Festival Bridge is considering the ways in which they can continue to provide a new and coordinated provision directly to children and young people. It will be fundamentally important to embed the relationships with other sectors that have been central to their Let’s Create work so far. Their ability to respond rapidly and provide creative content for children and young people during lockdown has been acknowledged by Norfolk County Council and engagement in culture is now part of the LEP’s COVID recovery plan.

“Norwich City Council has a long-term commitment, in the broadest sense to investing in arts and culture. The transformative benefits of cultural investment in the city have been demonstrated repeatedly. A recent example has been the ‘Let’s Create’ programme, that has helped to sustain communities and individuals during the COVD19 quarantine. Investment in arts and culture is central to our recovery plan and the Bridge are integral to that recovery process.”

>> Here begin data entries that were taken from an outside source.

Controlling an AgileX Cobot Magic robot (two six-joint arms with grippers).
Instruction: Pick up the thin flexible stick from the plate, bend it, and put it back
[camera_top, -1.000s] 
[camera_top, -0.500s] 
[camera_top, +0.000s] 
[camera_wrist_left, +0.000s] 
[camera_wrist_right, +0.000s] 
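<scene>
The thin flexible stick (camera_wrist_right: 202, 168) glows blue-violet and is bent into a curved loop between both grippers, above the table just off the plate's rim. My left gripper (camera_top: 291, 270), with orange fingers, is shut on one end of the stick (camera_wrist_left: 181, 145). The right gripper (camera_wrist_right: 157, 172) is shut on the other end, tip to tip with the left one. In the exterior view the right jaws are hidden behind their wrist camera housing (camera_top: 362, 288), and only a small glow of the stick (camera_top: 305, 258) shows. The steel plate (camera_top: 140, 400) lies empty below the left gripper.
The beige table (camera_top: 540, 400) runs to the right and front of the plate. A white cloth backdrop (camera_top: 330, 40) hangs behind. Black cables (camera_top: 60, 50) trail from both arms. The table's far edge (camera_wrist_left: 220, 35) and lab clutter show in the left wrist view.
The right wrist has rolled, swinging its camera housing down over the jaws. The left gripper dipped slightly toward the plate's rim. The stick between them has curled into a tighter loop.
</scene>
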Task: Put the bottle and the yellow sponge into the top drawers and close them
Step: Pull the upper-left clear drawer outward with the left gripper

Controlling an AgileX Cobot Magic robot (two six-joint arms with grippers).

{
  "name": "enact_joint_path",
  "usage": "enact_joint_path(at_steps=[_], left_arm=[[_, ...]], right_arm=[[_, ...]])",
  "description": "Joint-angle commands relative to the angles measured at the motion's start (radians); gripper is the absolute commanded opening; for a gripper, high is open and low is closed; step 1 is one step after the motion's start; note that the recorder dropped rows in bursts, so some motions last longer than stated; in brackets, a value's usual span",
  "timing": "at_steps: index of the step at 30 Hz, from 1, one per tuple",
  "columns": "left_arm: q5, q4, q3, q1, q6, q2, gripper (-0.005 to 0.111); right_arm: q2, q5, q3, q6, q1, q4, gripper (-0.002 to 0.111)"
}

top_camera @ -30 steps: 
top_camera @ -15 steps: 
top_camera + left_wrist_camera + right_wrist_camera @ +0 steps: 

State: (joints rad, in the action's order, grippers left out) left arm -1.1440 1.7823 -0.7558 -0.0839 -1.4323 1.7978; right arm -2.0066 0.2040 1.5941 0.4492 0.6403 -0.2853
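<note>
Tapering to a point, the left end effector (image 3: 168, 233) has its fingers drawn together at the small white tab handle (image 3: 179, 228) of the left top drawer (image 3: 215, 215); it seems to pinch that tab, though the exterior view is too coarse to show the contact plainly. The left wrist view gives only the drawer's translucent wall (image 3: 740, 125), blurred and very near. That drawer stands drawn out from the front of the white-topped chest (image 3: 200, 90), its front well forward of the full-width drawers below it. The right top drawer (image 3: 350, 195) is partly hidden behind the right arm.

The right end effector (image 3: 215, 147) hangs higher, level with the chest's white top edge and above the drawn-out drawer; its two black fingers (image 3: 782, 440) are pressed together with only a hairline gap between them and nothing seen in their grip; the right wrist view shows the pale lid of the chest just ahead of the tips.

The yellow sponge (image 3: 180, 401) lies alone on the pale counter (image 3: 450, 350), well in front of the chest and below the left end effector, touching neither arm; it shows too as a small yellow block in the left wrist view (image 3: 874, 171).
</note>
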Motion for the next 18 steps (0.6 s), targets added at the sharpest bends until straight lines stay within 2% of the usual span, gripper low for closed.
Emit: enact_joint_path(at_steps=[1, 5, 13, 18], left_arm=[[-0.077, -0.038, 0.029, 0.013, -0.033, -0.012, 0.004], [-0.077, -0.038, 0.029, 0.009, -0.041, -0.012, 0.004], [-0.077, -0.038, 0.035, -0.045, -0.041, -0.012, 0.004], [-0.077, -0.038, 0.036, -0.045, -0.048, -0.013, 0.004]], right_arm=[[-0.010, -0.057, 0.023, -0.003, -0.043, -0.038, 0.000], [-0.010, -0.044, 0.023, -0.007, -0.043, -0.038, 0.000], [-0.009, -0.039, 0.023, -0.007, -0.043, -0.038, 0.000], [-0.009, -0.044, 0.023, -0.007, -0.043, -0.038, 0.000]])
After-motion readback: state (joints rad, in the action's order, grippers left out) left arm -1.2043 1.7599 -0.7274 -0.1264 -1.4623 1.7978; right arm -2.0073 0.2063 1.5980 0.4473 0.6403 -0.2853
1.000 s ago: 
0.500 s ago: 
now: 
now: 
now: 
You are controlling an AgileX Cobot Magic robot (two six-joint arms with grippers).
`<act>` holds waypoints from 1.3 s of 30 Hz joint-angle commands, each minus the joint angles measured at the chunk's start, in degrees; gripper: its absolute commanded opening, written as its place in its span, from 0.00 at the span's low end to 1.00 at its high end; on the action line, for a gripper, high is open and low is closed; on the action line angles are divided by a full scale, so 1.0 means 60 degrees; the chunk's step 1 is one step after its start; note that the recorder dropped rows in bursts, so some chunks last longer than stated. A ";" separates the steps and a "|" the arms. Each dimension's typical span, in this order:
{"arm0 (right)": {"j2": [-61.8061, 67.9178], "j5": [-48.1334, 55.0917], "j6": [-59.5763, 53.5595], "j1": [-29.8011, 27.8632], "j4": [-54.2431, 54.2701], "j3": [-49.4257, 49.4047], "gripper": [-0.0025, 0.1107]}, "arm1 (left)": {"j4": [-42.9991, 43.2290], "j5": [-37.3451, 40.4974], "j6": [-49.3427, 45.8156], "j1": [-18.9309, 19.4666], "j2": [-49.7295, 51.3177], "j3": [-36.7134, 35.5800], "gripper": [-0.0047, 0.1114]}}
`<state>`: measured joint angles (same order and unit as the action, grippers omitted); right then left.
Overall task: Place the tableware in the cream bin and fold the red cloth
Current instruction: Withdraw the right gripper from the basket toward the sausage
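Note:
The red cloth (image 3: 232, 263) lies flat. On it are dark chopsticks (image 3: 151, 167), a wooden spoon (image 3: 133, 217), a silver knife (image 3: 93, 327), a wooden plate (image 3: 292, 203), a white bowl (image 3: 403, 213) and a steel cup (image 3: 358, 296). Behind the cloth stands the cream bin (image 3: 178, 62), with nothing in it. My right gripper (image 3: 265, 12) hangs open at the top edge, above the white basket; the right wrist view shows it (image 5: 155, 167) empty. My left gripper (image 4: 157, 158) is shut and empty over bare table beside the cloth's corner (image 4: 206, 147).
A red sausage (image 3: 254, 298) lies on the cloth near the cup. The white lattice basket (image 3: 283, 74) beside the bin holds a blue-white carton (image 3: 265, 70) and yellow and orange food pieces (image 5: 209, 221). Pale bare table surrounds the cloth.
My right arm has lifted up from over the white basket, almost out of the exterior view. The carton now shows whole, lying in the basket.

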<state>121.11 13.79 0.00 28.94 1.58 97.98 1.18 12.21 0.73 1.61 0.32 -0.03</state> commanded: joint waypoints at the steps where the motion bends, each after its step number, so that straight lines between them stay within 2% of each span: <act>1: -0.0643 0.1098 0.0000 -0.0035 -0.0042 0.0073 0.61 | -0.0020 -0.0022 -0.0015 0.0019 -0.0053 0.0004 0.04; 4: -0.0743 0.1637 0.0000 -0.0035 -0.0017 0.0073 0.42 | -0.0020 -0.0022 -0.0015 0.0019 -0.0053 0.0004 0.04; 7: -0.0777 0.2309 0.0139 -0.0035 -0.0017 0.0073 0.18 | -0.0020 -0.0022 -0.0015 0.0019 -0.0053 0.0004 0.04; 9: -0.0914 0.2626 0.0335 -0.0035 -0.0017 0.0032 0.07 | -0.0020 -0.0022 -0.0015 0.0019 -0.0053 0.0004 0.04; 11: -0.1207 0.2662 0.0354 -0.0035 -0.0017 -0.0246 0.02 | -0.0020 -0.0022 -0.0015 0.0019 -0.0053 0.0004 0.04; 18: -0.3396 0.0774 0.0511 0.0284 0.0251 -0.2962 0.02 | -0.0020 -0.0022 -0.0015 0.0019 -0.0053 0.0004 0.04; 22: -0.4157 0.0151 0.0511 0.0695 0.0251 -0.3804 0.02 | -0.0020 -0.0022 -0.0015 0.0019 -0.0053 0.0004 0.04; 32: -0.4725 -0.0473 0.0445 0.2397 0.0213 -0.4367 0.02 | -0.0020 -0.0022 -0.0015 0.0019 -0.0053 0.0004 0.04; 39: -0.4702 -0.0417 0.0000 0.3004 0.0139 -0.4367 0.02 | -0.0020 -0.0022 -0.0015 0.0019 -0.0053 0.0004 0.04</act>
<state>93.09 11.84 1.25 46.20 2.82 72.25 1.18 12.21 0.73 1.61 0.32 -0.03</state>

Cllr Alan Waters, Leader Norwich City Council.

Key Cities – Cultural lead.

Member of the Cultural Cities Enquiry 2019


Lessons learned

The key lessons learned by Festival Bridge are to:

  • Do – act quickly to address the challenge
  • Connect – with those most in need
  • Develop- direct relationships with people and agencies working with children, carers and families
  • Collaborate. This crisis has shown that people turn to arts and creativity in difficult times to find inspiration. The arts deserve to be at the centre not only of COVID recovery but of the life of every person in the country. The value and role of creativity therefore needs to be embraced by all sectors, not just “the arts”.